Task prompt
Your task is to transcribe the entries exactly.

Source records
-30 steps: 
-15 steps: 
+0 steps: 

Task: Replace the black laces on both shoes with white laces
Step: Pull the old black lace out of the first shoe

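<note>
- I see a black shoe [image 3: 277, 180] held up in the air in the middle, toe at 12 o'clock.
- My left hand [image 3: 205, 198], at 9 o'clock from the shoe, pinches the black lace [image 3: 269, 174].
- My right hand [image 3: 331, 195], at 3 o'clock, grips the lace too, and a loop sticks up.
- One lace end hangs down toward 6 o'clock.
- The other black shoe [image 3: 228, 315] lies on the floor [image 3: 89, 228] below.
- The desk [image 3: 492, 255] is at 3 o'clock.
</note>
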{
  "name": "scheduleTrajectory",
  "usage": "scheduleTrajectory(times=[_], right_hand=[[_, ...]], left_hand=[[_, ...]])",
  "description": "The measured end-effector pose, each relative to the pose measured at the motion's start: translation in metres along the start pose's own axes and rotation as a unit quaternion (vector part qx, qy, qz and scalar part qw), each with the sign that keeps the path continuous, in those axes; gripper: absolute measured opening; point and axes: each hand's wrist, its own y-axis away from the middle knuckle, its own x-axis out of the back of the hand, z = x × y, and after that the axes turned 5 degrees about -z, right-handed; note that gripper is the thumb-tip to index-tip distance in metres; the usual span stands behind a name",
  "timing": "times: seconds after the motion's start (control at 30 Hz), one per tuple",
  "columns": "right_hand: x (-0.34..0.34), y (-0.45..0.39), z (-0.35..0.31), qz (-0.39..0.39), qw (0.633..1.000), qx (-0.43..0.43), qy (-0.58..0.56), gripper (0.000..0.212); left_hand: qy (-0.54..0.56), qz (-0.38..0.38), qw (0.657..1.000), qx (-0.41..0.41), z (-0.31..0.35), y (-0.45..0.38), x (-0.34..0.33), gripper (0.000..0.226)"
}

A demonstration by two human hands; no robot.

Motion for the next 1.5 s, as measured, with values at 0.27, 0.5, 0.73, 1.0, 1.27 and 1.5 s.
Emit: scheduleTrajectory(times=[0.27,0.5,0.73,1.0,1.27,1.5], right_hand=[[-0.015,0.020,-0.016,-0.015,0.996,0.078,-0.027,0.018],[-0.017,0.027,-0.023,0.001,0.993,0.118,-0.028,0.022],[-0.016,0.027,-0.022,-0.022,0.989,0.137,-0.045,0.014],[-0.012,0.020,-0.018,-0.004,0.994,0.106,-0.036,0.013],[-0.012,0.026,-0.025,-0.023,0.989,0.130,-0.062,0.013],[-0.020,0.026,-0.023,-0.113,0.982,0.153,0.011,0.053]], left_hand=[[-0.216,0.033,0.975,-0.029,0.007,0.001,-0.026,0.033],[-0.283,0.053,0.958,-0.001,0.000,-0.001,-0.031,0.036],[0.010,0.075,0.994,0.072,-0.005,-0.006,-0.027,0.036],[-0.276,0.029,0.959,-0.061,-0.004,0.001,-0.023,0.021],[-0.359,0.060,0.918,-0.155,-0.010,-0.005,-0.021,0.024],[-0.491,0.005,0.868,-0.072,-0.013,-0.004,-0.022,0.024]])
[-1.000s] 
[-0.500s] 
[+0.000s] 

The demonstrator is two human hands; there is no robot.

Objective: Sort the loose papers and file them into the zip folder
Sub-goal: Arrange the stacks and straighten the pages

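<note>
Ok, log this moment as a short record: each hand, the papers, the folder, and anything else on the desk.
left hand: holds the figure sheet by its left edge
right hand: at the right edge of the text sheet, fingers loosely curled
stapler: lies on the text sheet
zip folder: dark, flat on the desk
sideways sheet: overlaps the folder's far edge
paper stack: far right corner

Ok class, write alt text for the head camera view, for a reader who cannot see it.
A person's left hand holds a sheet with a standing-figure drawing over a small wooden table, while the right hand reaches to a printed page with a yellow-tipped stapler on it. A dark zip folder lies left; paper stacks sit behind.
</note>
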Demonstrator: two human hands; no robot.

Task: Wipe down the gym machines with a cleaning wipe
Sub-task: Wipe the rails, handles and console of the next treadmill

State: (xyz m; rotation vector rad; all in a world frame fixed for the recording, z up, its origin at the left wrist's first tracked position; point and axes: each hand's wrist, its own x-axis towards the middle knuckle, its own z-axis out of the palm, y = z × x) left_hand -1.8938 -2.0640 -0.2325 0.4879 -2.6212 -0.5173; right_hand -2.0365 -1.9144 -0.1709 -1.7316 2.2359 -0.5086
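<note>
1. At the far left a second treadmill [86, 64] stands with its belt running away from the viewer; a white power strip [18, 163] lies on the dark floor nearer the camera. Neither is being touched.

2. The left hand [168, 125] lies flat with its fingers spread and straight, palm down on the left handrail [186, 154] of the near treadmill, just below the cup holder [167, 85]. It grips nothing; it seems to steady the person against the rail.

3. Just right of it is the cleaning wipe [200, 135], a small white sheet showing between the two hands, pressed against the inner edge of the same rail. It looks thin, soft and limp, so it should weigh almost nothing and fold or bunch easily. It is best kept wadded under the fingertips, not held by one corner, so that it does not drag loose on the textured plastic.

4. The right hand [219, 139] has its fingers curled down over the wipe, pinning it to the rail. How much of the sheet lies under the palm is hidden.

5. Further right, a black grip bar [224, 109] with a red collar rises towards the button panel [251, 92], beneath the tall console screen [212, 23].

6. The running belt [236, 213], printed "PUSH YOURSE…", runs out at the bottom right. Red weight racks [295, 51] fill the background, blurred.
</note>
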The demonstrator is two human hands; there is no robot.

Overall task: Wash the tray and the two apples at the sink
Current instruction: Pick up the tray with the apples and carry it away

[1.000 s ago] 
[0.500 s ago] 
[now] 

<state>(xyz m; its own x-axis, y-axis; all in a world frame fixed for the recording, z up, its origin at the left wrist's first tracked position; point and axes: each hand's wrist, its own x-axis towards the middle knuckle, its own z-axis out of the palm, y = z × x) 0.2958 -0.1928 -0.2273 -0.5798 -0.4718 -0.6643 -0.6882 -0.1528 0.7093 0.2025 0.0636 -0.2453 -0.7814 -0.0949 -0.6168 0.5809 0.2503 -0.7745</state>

Result for this exercise
-30 steps: 
-15 steps: 
+0 steps: 

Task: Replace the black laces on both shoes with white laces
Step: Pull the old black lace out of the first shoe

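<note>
- I see a black shoe [image 3: 277, 180] held up in the air in the middle, toe at 12 o'clock.
- My left hand [image 3: 205, 198], at 9 o'clock from the shoe, pinches the black lace [image 3: 269, 174].
- My right hand [image 3: 331, 195], at 3 o'clock, grips the lace too, and a loop sticks up.
- One lace end hangs down toward 6 o'clock.
- The other black shoe [image 3: 228, 315] lies on the floor [image 3: 89, 228] below.
- The desk [image 3: 492, 255] is at 3 o'clock.
</note>
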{
  "name": "scheduleTrajectory",
  "usage": "scheduleTrajectory(times=[_], right_hand=[[_, ...]], left_hand=[[_, ...]])",
  "description": "The measured end-effector pose, each relative to the pose measured at the motion's start: translation in metres along the start pose's own axes and rotation as a unit quaternion (vector part qx, qy, qz and scalar part qw), each with the sign that keeps the path continuous, in those axes; gripper: absolute measured opening; point and axes: each hand's wrist, its own y-axis away from the middle knuckle, its own x-axis out of the back of the hand, z = x × y, and after that the axes turned 5 degrees about -z, right-handed; note that gripper is the thumb-tip to index-tip distance in metres; the usual span stands behind a name",
  "timing": "times: seconds after the motion's start (control at 30 Hz), one per tuple",
  "columns": "right_hand: x (-0.34..0.34), y (-0.45..0.39), z (-0.35..0.31), qz (-0.39..0.39), qw (0.633..1.000), qx (-0.43..0.43), qy (-0.58..0.56), gripper (0.000..0.212); left_hand: qy (-0.54..0.56), qz (-0.38..0.38), qw (0.657..1.000), qx (-0.41..0.41), z (-0.31..0.35), y (-0.45..0.38), x (-0.34..0.33), gripper (0.000..0.226)"
}

A demonstration by two human hands; no robot.

Motion for the next 1.5 s, as measured, with values at 0.27, 0.5, 0.73, 1.0, 1.27 and 1.5 s.
Emit: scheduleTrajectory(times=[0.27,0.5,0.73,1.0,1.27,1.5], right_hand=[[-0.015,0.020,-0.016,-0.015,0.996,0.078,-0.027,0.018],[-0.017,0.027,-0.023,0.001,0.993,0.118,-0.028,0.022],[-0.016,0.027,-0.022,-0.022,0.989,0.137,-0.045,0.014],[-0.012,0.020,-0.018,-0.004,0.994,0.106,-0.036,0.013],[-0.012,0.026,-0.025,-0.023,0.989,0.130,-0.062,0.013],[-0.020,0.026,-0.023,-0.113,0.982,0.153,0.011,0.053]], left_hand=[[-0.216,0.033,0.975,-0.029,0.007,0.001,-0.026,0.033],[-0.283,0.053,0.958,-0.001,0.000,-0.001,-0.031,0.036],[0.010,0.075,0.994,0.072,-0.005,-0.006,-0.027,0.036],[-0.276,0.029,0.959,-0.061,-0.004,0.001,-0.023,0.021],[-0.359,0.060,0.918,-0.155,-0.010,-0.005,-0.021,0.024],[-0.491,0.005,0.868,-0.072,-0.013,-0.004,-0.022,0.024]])
[-1.000s] 
[-0.500s] 
[+0.000s] 

The demonstrator is two human hands; there is no robot.

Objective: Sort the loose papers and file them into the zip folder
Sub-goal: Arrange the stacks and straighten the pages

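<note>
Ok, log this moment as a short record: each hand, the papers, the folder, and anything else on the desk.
left hand: holds the figure sheet by its left edge
right hand: at the right edge of the text sheet, fingers loosely curled
stapler: lies on the text sheet
zip folder: dark, flat on the desk
sideways sheet: overlaps the folder's far edge
paper stack: far right corner

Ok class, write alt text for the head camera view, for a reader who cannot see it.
A person's left hand holds a sheet with a standing-figure drawing over a small wooden table, while the right hand reaches to a printed page with a yellow-tipped stapler on it. A dark zip folder lies left; paper stacks sit behind.
</note>
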Demonstrator: two human hands; no robot.

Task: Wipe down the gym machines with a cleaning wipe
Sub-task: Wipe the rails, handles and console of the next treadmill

State: (xyz m; rotation vector rad; all in a world frame fixed for the recording, z up, its origin at the left wrist's first tracked position; point and axes: each hand's wrist, its own x-axis towards the middle knuckle, its own z-axis out of the palm, y = z × x) left_hand -1.8938 -2.0640 -0.2325 0.4879 -2.6212 -0.5173; right_hand -2.0365 -1.9144 -0.1709 -1.7316 2.2359 -0.5086
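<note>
1. At the far left a second treadmill [86, 64] stands with its belt running away from the viewer; a white power strip [18, 163] lies on the dark floor nearer the camera. Neither is being touched.

2. The left hand [168, 125] lies flat with its fingers spread and straight, palm down on the left handrail [186, 154] of the near treadmill, just below the cup holder [167, 85]. It grips nothing; it seems to steady the person against the rail.

3. Just right of it is the cleaning wipe [200, 135], a small white sheet showing between the two hands, pressed against the inner edge of the same rail. It looks thin, soft and limp, so it should weigh almost nothing and fold or bunch easily. It is best kept wadded under the fingertips, not held by one corner, so that it does not drag loose on the textured plastic.

4. The right hand [219, 139] has its fingers curled down over the wipe, pinning it to the rail. How much of the sheet lies under the palm is hidden.

5. Further right, a black grip bar [224, 109] with a red collar rises towards the button panel [251, 92], beneath the tall console screen [212, 23].

6. The running belt [236, 213], printed "PUSH YOURSE…", runs out at the bottom right. Red weight racks [295, 51] fill the background, blurred.
</note>
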The demonstrator is two human hands; there is no robot.

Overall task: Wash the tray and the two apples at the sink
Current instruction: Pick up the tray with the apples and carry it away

[1.000 s ago] 
[0.500 s ago] 
[now] 

<state>(xyz m; its own x-axis, y-axis; all in a world frame fixed for the recording, z up, its origin at the left wrist's first tracked position; point and axes: each hand's wrist, its own x-axis towards the middle knuckle, its own z-axis out of the palm, y = z × x) 0.2958 -0.1928 -0.2273 -0.5798 -0.4718 -0.6643 -0.6882 -0.1528 0.7093 0.2025 0.0636 -0.2453 -0.7814 -0.0949 -0.6168 0.5809 0.2503 -0.7745</state>

What precedes this is the full answer.